犬頭神社

神奈川県平塚市


徳川さんの話。家康は中原に鷹狩に来た。それで、磯部と笹尾という鷹匠の子孫の家や墓がある。その鷹狩のときのこと。犬を連れた家来が休んでいると、上から大蛇が下がって来て、家来を食おうとした。それで犬が家来に飛びかかるので、大蛇と気づかぬ家来の侍は、犬を斬ってしまった。

それから見ると大蛇がいて、犬は自分を助けようと飛びかかって来たのだ、ということに気づき、かわいそうなことをした、惜しいことをした、と犬を神社として祀った。犬頭神社というのが豊田にある。(中里)

平塚市史民俗調査報告書7『平塚(旧市域)』
(平塚市博物館)より要約

追記

犬頭は「いぬがしら」と振ったものを見るが、正確な読みは不詳。諏訪町の諏訪部神社に合祀され、犬頭霊神と祀られている。ただ、これはどうも同地に屋敷を構えた大久保氏が故地三州岡崎の糟目犬頭神社を勧請したものらしく、そうなら「けんとう」ないし「いぬがみ」神社である。

そして、糟目犬頭神社の伝説としては、この忠義な犬の話として、大久保氏の先祖になる「上和田城主宇都宮泰藤が鷹狩りをした際に」となる。平塚でも、現在諏訪部神社社頭にはそうあり、家康の鷹狩の話はない。

ただ、同地はすぐ北に大字御殿とあり、渋田川を少し遡ると鷹匠橋とあり、中原街道の終点にして家康の鷹場であったという話を好む土地柄だ。そしてまたの家康と大蛇の話もある(「検校屋敷の大蛇」)。忠犬の主人が家康(の家臣)になるのも良くわかる気風はある。

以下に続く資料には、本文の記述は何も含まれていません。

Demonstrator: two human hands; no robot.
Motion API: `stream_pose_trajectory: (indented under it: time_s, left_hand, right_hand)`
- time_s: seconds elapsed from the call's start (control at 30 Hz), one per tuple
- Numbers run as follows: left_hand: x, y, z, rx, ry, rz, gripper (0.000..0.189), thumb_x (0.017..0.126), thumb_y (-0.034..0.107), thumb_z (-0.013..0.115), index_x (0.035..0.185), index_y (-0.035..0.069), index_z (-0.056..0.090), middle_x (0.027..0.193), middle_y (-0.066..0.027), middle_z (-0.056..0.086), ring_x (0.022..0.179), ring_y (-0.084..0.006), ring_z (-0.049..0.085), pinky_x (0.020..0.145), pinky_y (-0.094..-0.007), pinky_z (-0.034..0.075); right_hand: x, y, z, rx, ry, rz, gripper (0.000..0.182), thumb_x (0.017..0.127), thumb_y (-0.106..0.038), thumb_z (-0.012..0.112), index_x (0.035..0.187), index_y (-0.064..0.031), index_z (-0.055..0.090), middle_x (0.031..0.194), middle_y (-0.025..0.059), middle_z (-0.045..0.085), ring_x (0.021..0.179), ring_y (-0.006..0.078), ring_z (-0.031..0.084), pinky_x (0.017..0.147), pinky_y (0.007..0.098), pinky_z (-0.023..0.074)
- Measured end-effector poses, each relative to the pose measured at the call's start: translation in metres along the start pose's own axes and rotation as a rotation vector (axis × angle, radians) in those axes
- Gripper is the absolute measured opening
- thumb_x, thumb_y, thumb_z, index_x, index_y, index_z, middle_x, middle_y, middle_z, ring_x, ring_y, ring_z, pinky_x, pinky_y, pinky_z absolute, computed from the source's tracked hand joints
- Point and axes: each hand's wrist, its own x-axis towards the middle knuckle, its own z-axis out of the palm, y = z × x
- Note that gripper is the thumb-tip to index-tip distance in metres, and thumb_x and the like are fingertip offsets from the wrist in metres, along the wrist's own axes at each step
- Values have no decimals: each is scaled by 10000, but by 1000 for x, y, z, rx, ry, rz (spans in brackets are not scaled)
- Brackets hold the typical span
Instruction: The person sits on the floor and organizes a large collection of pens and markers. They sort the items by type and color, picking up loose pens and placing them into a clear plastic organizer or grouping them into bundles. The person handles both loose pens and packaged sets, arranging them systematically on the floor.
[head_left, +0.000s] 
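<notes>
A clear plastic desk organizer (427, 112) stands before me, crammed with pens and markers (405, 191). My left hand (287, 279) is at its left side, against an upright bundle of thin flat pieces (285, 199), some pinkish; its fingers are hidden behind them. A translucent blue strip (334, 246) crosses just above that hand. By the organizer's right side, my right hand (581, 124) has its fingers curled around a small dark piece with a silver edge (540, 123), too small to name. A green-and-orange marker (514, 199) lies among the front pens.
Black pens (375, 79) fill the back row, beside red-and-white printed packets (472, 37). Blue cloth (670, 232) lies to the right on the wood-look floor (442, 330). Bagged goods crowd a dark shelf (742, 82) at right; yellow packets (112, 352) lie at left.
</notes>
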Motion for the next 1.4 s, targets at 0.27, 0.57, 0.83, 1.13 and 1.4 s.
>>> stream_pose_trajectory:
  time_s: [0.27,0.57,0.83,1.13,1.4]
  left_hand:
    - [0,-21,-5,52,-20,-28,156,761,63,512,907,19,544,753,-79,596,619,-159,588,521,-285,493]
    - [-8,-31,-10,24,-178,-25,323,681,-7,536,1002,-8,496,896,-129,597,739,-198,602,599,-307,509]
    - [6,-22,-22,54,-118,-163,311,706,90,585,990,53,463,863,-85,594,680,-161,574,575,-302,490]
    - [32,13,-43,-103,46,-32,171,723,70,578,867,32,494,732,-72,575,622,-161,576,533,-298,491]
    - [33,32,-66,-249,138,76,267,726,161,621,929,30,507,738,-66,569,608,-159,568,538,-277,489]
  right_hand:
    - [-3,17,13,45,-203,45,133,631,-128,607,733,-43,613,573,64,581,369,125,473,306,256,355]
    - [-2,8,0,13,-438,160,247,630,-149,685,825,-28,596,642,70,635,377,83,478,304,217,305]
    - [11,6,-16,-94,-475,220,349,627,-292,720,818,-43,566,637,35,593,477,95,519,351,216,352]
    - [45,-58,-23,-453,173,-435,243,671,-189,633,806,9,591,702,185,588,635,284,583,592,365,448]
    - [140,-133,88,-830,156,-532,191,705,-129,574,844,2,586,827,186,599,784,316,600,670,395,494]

ところで「忠義な犬」という話そのものについてだが、相州にはほぼほぼ見ない話。領主・侍でなければ猟師が犬の主人となる話なので、丹沢山系に見えても良さそうなものだが。御嶽のおいぬ様の印象が強すぎるからだろうかとも思うが、郡内には山犬にもらった子の忠義な犬の話もある(「山犬と大蛇」)。